## Try it
The data below should be restated word for word, pictures omitted.

^^^^^^^^^^^^^^^^

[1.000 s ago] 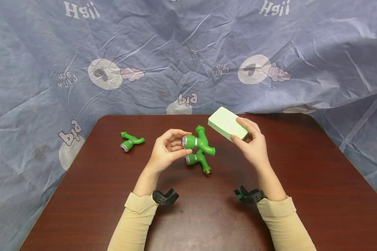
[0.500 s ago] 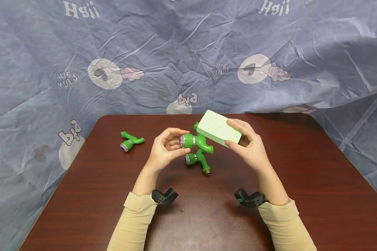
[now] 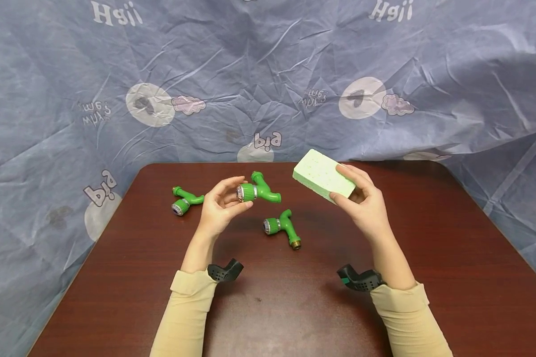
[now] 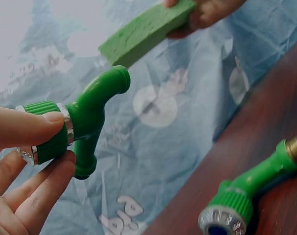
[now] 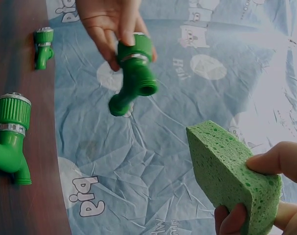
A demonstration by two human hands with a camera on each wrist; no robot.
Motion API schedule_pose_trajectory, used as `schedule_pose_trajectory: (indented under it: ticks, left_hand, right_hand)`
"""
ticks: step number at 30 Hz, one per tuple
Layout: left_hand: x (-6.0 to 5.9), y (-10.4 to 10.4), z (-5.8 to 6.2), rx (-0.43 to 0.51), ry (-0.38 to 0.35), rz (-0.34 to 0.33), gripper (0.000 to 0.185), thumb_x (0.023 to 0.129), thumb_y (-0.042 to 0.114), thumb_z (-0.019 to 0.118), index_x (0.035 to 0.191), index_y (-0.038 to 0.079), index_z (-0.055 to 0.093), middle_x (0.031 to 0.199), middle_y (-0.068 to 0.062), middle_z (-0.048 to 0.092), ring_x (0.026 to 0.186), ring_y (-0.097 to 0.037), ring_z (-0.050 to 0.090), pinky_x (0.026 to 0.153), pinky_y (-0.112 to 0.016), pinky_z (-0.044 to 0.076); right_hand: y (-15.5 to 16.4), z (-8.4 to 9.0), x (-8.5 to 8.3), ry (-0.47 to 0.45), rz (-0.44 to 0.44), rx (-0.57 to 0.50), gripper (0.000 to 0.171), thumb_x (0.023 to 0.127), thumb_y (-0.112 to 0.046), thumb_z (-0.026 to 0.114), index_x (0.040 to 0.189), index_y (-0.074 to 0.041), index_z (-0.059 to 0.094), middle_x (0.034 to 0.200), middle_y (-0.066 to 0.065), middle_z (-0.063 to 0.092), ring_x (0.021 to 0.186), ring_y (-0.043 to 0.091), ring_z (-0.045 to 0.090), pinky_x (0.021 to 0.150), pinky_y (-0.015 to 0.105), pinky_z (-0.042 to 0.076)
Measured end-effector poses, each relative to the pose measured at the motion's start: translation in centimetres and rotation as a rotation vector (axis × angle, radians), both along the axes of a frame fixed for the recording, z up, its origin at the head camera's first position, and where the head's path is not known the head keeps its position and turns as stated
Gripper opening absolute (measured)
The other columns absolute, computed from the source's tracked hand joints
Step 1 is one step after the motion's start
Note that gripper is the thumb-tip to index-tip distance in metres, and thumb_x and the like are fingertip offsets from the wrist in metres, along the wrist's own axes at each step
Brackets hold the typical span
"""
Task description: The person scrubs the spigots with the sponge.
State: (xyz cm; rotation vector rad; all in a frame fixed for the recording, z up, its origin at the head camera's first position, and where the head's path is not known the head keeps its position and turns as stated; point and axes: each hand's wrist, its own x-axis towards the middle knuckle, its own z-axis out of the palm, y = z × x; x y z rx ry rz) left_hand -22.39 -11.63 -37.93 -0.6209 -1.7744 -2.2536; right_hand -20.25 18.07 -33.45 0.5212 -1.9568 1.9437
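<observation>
My left hand [image 3: 218, 207] pinches a green tap [image 3: 264, 190] by its ribbed knob, holding it raised over the table. In the left wrist view the thumb lies on the knob of this tap [image 4: 92, 110] and fingers support it from below. My right hand [image 3: 367, 206] grips a pale green sponge [image 3: 322, 174] by one end, thumb on one side and fingers on the other. The right wrist view shows the pores of the sponge [image 5: 231, 171]. Sponge and held tap are apart. A second green tap [image 3: 287, 228] with a brass thread lies on the table below.
A third green tap [image 3: 185, 201] lies at the left of the dark reddish-brown table [image 3: 286, 307]. Behind the table hangs a wrinkled blue-grey printed sheet [image 3: 232, 74]. Black wrist mounts [image 3: 225, 270] stick out from both forearms.
My left hand has moved left with the tap, away from the one lying below. The sponge first came left over the held tap, partly covering it, then drew back right.
</observation>
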Motion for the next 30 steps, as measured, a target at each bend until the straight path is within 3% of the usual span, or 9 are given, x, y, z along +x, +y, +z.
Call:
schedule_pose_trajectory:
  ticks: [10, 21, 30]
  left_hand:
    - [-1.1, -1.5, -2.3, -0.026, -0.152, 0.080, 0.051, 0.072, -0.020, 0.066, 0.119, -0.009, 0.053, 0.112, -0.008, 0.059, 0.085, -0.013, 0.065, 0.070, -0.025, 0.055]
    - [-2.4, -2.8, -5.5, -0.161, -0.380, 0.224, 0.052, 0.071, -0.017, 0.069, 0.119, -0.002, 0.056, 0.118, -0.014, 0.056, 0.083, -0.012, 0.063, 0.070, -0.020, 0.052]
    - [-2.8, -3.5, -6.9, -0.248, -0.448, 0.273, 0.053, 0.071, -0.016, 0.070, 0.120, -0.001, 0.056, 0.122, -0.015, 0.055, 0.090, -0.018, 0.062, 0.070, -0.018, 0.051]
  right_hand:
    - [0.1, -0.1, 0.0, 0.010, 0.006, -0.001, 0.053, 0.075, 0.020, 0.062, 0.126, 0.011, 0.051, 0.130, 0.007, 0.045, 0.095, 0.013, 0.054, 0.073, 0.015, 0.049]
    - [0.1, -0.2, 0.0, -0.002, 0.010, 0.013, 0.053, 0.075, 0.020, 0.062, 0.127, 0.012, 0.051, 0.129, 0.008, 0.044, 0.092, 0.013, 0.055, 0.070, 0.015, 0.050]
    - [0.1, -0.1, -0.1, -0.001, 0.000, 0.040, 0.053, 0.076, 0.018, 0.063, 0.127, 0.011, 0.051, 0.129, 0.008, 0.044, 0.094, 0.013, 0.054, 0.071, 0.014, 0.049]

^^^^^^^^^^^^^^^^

## Result for this task
[1.000 s ago] 
[0.500 s ago] 
[now] 
[now] 
[now] 
A demonstration by two human hands with a camera on each wrist; no robot.
Motion API schedule_pose_trajectory, used as `schedule_pose_trajectory: (indented under it: ticks, left_hand, right_hand)`
"""
ticks: step number at 30 Hz, one per tuple
Layout: left_hand: x (-6.0 to 5.9), y (-10.4 to 10.4), z (-5.8 to 6.2), rx (-0.43 to 0.51), ry (-0.38 to 0.35), rz (-0.34 to 0.33), gripper (0.000 to 0.185), thumb_x (0.023 to 0.129), thumb_y (-0.042 to 0.114), thumb_z (-0.019 to 0.118), index_x (0.035 to 0.191), index_y (-0.038 to 0.079), index_z (-0.055 to 0.093), middle_x (0.031 to 0.199), middle_y (-0.068 to 0.062), middle_z (-0.048 to 0.092), ring_x (0.026 to 0.186), ring_y (-0.097 to 0.037), ring_z (-0.050 to 0.090), pinky_x (0.026 to 0.153), pinky_y (-0.112 to 0.016), pinky_z (-0.044 to 0.076); right_hand: y (-15.5 to 16.4), z (-8.4 to 9.0), x (-8.5 to 8.3), ry (-0.47 to 0.45), rz (-0.44 to 0.44), rx (-0.57 to 0.50), gripper (0.000 to 0.171), thumb_x (0.023 to 0.127), thumb_y (-0.112 to 0.046), thumb_z (-0.026 to 0.114), index_x (0.040 to 0.189), index_y (-0.074 to 0.041), index_z (-0.059 to 0.094), middle_x (0.034 to 0.200), middle_y (-0.066 to 0.065), middle_z (-0.063 to 0.092), ring_x (0.021 to 0.186), ring_y (-0.043 to 0.091), ring_z (-0.045 to 0.090), pinky_x (0.021 to 0.150), pinky_y (-0.015 to 0.105), pinky_z (-0.042 to 0.076)
Measured end-effector poses, each relative to the pose measured at the motion's start: translation in centimetres and rotation as a rotation vector (axis × angle, radians), both along the axes of a frame fixed for the recording, z up, its origin at the head camera's first position, and where the head's path is not known the head keeps its position and turns as stated
Gripper opening absolute (measured)
The other columns absolute, computed from the source's tracked hand joints
Step 1 is one step after the motion's start
Note that gripper is the thumb-tip to index-tip distance in metres, and thumb_x and the like are fingertip offsets from the wrist in metres, along the wrist's own axes at each step
Brackets hold the typical span
"""
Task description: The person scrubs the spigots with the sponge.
State: (xyz cm; rotation vector rad; all in a frame fixed for the recording, z up, its origin at the head camera's first position, and where the head's path is not known the head keeps its position and turns as stated; point and axes: each hand's wrist, its own x-axis towards the middle knuckle, its own z-axis out of the palm, y = z × x; x y z rx ry rz) left_hand -22.39 -11.63 -37.93 -0.6209 -1.7744 -2.2536; right_hand -20.25 18.07 -33.45 0.5212 -1.9568 1.9437
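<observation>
My left hand [image 3: 218, 207] pinches a green tap [image 3: 264, 190] by its ribbed knob, holding it raised over the table. In the left wrist view the thumb lies on the knob of this tap [image 4: 92, 110] and fingers support it from below. My right hand [image 3: 367, 206] grips a pale green sponge [image 3: 322, 174] by one end, thumb on one side and fingers on the other. The right wrist view shows the pores of the sponge [image 5: 231, 171]. Sponge and held tap are apart. A second green tap [image 3: 287, 228] with a brass thread lies on the table below.
A third green tap [image 3: 185, 201] lies at the left of the dark reddish-brown table [image 3: 286, 307]. Behind the table hangs a wrinkled blue-grey printed sheet [image 3: 232, 74]. Black wrist mounts [image 3: 225, 270] stick out from both forearms.
My left hand has moved left with the tap, away from the one lying below. The sponge first came left over the held tap, partly covering it, then drew back right.
</observation>
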Motion for the next 30 steps, as measured, a target at each bend until the straight path is within 3% of the usual span, or 9 are given, x, y, z along +x, +y, +z.
Call:
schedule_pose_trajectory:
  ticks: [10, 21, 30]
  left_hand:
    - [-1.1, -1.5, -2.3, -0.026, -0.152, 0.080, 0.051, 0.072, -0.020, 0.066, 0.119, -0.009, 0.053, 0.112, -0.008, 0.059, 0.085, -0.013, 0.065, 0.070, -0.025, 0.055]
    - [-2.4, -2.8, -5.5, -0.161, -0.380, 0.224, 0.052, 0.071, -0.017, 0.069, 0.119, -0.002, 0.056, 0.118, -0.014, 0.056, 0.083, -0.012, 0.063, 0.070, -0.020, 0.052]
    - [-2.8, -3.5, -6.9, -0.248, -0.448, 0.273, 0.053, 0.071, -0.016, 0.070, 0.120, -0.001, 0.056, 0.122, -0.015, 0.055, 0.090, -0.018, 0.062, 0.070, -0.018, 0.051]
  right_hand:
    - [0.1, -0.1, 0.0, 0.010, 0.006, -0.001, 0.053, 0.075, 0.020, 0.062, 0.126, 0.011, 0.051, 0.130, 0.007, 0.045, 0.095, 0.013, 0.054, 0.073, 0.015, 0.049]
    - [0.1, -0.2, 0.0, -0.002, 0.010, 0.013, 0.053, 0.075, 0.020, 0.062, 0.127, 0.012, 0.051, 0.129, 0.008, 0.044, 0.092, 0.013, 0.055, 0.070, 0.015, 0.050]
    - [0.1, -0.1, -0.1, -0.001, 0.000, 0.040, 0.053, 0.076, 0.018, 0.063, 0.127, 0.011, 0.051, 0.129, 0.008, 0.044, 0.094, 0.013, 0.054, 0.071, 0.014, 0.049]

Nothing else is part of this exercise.